Begin at the top of the following data. Copy each line exactly until you have copied the line containing "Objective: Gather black".

DATA RECORDS ->
◆ ◆ ◆ ◆ ◆ ◆ ◆
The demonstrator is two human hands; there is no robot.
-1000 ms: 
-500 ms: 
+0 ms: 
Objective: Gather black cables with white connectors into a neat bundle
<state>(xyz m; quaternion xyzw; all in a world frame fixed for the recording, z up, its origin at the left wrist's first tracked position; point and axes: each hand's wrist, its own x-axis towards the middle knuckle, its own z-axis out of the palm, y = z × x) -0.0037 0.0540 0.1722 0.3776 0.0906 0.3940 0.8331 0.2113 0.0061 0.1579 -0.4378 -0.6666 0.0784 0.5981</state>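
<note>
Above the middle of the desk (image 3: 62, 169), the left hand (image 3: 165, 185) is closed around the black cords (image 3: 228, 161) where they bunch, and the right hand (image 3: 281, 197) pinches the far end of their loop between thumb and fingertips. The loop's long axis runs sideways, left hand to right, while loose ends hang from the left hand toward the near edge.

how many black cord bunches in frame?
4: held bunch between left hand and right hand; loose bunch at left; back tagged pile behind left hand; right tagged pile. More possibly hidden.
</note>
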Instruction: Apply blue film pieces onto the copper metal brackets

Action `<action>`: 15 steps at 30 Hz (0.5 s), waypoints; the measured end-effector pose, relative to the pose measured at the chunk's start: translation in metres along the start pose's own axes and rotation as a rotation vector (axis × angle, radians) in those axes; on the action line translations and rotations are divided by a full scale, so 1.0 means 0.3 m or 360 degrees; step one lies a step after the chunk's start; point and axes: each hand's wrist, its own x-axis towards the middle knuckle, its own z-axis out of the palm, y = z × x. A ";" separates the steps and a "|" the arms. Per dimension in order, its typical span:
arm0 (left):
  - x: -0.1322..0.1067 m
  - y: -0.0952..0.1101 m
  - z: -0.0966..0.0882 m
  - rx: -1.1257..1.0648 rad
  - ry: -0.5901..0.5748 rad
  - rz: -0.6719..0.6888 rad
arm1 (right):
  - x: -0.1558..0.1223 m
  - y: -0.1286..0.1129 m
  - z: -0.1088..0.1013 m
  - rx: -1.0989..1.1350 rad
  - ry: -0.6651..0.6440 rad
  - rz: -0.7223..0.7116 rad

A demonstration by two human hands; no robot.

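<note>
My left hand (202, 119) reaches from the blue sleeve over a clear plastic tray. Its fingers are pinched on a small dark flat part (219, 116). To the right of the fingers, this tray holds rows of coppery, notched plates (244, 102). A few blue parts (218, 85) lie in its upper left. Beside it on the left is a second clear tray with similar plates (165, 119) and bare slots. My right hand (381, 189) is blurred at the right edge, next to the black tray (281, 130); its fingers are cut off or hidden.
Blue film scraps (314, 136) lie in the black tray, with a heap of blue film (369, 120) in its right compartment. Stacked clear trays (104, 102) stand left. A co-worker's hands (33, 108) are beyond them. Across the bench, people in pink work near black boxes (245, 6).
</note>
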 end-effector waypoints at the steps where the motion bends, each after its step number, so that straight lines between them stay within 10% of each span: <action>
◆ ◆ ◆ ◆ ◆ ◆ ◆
OUTPUT BELOW ->
The demonstrator is two human hands; there is no robot.
-1000 ms: 
-500 ms: 
+0 ms: 
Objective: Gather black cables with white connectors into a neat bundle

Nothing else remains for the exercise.